My spine stiffenedwhen Blaze gestured to a dirt lane up ahead. “That’s the turn-off,” he said. “Another half a mile and we’ll reach the house.”

Julius took the turn with ease, and a white-walled building immediately came into view in the distance, expanding gradually as we zoomed toward it. I couldn’t see it perfectly yet, but I could already tell it was the house from the basement photograph.

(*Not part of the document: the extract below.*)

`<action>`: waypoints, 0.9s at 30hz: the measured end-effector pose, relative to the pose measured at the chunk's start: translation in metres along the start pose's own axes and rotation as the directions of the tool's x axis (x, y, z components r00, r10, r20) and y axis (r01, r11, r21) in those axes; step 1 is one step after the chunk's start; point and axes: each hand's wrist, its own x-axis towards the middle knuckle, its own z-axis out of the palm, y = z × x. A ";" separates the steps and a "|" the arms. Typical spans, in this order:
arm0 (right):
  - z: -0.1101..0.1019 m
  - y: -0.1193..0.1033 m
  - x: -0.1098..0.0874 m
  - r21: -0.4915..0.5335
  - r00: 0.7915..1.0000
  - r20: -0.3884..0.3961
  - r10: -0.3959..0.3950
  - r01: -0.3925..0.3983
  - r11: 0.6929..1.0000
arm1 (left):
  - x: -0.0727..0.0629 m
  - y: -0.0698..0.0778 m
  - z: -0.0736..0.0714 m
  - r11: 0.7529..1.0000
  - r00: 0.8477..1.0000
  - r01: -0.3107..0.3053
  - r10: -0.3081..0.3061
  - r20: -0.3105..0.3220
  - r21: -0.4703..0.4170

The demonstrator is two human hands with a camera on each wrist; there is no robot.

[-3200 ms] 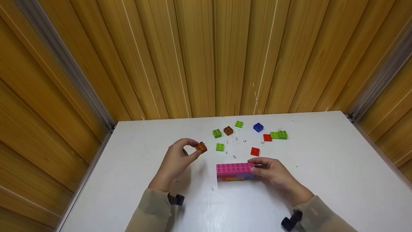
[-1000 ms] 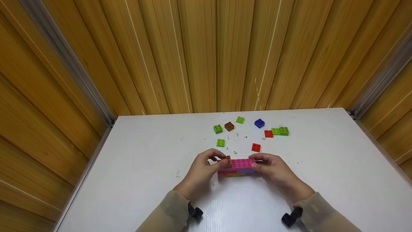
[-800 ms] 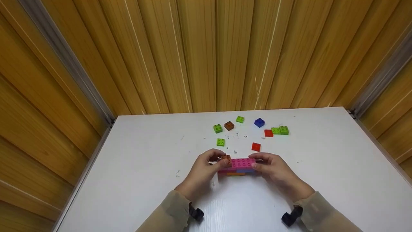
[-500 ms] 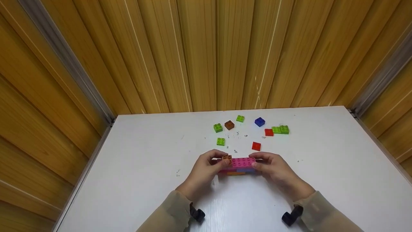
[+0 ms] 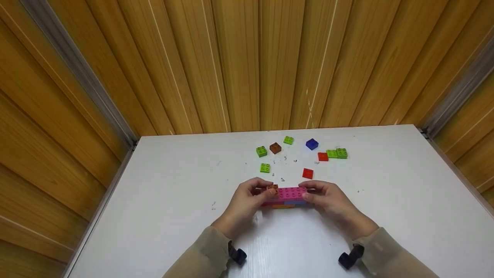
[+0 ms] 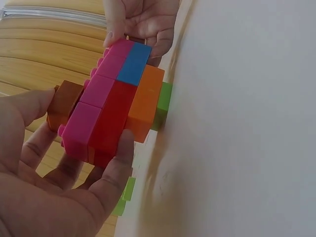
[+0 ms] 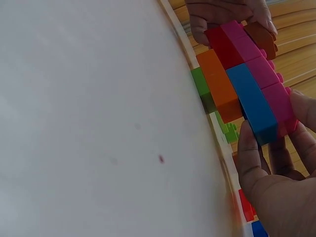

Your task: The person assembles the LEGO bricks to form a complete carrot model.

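My left hand (image 5: 245, 204) pinches a brown building brick (image 5: 273, 187) between thumb and fingers at the left end of a brick stack. The stack has pink bricks (image 5: 292, 192) on top, a red brick (image 6: 112, 121) and a blue brick (image 6: 134, 64) under them, then an orange brick (image 6: 146, 101) and a green one (image 6: 163, 106). In the left wrist view the brown brick lies against the pink studs, with a dark line between; how firmly it sits I cannot tell. My right hand (image 5: 335, 202) grips the stack's right end. One left finger touches its underside.
Behind the stack lie loose bricks: green (image 5: 265, 168), green (image 5: 261, 151), brown (image 5: 275, 148), green (image 5: 288, 140), dark blue (image 5: 312, 144), red (image 5: 308, 173) and red (image 5: 323, 156). Two green bricks (image 5: 336, 153) touch at the right. A wood-patterned wall (image 5: 239, 65) rises behind the white table (image 5: 173, 185).
From beside the stack, my left hand has moved right and set the brown brick against its pink top. The right hand keeps its grip. In the last half second little differs.
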 end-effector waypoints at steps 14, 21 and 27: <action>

And that wasn’t the only thing we could see. At least six cars were parked outside the building. I recognized Damien’s, Aunt Mabel and Uncle Henry’s, and my grandparents’. The other three might have belonged to other relatives I’d spent less time with.

“Looks like we have plenty of company,” Julius said, taking them in.

Talon handed one of the pistols we’d cleaned and loaded to Blaze and brandished another himself. “Nothing we can’t handle.”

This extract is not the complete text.